List each line of the data that holds the word "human".

---------- EXTRACTED RECORDS ----------

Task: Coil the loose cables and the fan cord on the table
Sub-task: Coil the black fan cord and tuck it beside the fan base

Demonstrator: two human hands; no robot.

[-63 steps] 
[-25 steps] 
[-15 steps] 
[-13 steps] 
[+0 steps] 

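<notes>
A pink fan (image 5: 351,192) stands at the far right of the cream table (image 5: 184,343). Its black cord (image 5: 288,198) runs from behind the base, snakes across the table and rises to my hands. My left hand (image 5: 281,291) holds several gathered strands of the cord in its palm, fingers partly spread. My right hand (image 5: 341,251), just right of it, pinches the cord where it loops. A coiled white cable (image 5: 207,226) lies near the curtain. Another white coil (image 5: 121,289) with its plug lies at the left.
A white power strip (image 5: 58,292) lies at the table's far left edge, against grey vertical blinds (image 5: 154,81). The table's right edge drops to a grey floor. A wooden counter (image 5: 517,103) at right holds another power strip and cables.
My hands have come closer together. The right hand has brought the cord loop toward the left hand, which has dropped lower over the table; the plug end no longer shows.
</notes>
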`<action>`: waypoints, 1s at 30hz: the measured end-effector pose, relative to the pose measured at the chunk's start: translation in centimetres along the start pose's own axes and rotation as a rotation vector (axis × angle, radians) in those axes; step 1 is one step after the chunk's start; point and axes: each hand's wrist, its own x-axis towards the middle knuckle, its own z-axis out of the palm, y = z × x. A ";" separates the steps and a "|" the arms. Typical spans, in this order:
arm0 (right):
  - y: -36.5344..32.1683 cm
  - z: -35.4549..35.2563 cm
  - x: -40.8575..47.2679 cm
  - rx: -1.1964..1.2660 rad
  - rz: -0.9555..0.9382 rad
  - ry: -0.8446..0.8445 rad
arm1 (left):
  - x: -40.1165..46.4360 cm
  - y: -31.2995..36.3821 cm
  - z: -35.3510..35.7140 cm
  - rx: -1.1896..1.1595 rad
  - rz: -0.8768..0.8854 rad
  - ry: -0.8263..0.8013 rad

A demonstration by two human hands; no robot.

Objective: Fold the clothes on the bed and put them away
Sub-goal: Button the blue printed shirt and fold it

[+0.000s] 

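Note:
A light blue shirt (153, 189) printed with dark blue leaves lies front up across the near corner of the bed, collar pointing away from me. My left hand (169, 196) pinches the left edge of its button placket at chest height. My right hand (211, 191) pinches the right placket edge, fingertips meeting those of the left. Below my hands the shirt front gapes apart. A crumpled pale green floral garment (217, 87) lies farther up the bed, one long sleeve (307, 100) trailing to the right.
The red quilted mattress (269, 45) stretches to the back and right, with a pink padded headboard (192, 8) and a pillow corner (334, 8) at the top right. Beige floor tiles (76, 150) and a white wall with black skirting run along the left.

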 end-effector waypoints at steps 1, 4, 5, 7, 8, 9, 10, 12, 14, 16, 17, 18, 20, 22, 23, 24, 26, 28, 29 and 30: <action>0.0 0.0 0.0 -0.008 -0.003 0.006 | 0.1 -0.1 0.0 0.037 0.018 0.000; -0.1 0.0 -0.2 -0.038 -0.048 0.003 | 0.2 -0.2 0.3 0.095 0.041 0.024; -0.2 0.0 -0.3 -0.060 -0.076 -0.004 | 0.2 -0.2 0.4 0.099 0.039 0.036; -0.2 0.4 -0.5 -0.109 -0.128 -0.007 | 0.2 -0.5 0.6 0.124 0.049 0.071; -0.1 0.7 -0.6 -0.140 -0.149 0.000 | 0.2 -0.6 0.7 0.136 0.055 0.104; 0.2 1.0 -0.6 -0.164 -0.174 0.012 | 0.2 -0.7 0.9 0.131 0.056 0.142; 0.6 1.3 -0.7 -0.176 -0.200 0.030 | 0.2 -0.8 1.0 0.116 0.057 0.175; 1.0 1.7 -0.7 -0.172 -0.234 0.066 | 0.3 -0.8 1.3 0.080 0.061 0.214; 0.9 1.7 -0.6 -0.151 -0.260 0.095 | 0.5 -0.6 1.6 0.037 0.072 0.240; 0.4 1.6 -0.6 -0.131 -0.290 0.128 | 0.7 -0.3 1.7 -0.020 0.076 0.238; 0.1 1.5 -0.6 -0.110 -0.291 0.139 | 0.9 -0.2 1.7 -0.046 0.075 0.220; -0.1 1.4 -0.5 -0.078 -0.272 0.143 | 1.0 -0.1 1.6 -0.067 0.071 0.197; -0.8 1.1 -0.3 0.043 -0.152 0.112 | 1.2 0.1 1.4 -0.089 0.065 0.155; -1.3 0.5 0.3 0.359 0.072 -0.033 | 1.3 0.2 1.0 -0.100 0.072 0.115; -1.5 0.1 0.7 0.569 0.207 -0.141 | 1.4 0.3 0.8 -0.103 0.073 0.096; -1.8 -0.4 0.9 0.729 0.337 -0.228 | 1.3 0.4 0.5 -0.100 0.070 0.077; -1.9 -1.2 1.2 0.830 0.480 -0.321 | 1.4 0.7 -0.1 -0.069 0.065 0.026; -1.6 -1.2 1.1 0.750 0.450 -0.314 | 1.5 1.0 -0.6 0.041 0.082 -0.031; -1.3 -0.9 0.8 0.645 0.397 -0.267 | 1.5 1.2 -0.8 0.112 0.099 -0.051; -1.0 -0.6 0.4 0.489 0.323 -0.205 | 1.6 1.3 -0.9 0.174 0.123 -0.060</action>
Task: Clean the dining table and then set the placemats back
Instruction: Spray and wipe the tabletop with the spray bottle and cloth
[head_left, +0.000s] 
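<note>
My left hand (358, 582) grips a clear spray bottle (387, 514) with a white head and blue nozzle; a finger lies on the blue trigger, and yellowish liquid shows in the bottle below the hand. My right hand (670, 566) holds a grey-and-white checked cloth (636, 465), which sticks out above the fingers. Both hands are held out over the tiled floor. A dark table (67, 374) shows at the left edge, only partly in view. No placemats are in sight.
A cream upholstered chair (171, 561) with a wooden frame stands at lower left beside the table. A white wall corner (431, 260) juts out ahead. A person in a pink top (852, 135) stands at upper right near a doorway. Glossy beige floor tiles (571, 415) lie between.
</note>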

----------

__EXERCISE SOLUTION__
Demonstrator: two human hands; no robot.
A demonstration by two human hands; no robot.

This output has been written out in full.